Le bilan de tous ces points a fait l’objet d’une conférence débat autour du thème « l’enseignement supérieur, entre transmission du savoir et exigence de l’employabilité ». Toutes les questions problématiques ont été débattues en présence du ministre de l’enseignement supérieur M. Slim Khalbous, dont la perception de la question étant l’évidence de l’énorme chantier de la réforme dans le secteur de l’enseignement supérieur souffrant depuis 20 ans des conséquences des choix stratégiques adoptés. Toutefois, malgré toutes les réflexions axées dans ce sens, il n’y a eu hélas aucune réforme. Raison pour laquelle, selon lui, il est grand temps de passer à l’action. Ajoutant que l’université tunisienne devrait revoir deux rôles essentiels pour la société. Le premier : changer la mentalité de la formation devenue extrêmement technique, retrouver le savoir être et savoir-faire, facteurs essentiels de la formation des citoyens à l’école de la vie, le second : réouvrir les portes de l’université á l’environnement économique, au rapprochement des mondes économique (entreprises) et universitaire, mais aussi sociale, culturel et enfin s’ouvrir sur l’internationale.

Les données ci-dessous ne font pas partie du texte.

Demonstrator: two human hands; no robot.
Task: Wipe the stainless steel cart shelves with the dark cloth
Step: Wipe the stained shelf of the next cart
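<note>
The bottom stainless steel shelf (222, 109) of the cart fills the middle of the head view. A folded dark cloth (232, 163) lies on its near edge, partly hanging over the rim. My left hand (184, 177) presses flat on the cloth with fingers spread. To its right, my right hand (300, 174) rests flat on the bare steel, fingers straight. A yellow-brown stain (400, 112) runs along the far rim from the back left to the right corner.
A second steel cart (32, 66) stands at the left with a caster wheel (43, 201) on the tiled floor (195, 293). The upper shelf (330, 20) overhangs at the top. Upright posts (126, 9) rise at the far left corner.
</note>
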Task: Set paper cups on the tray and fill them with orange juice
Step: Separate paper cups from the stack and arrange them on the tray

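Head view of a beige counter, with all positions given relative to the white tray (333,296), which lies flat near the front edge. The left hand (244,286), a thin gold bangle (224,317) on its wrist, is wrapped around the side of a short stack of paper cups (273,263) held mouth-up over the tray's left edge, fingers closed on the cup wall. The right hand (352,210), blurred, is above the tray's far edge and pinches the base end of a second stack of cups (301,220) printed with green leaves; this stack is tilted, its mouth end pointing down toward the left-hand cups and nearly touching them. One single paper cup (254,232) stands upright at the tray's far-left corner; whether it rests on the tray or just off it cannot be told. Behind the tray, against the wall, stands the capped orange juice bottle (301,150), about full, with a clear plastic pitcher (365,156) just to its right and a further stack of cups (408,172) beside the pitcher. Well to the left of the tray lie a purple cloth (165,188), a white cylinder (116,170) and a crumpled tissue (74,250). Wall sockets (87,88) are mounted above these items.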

Quant à Mme Fatma Mseddi députée de la région de Sfax et rapporteur de la commission de la jeunesse, des affaires culturelles, de l'éducation et de la recherche scientifique à l'assemblée des représentants du peuple, a remarqué que les victimes de l’employabilité sont les femmes. En outre, elle a soulevé qu’il y un problème d’adaptation de variété et valeurs ajoutée des diplômés avec le marché de travail, cela est dû à l’économie qui n’arrive pas à résorber tous les diplômés. Pour Mme Imen Amouri, docteur en science biologique et la présidente fondatrice de l'association des docteurs au chômage a mis l’accent sur le problème l'employabilité des docteurs avec un pourcentage de 70%. Elle préconise même de mettre en œuvre une stratégie pour la recherche scientifique. Le débat fut riche est intense ponctué par les interventions des professeurs universitaires, des doctorants, des étudiants, des journalistes ainsi que par un grand nombre de participants. Vers la fin le Ministre a rassuré les participants qu’il y a une commission qui travaille pour produire une vision de l’université à l’horizon 2030 et un projet de loi-cadre, qui englobera toutes les réformes. En tout, il y a 10 commissions spécialisées traiteront de cinq axes majeurs, selon la vision du ministère. Le premier, traitera de la qualité de la formation et de l’employabilité des diplômés, le deuxième, la recherche et innovation, le troisième concernera la Gouvernance et la gestion des ressources, et les deux derniers axes sur la carte universitaire et celle de l’enseignant et la pédagogie.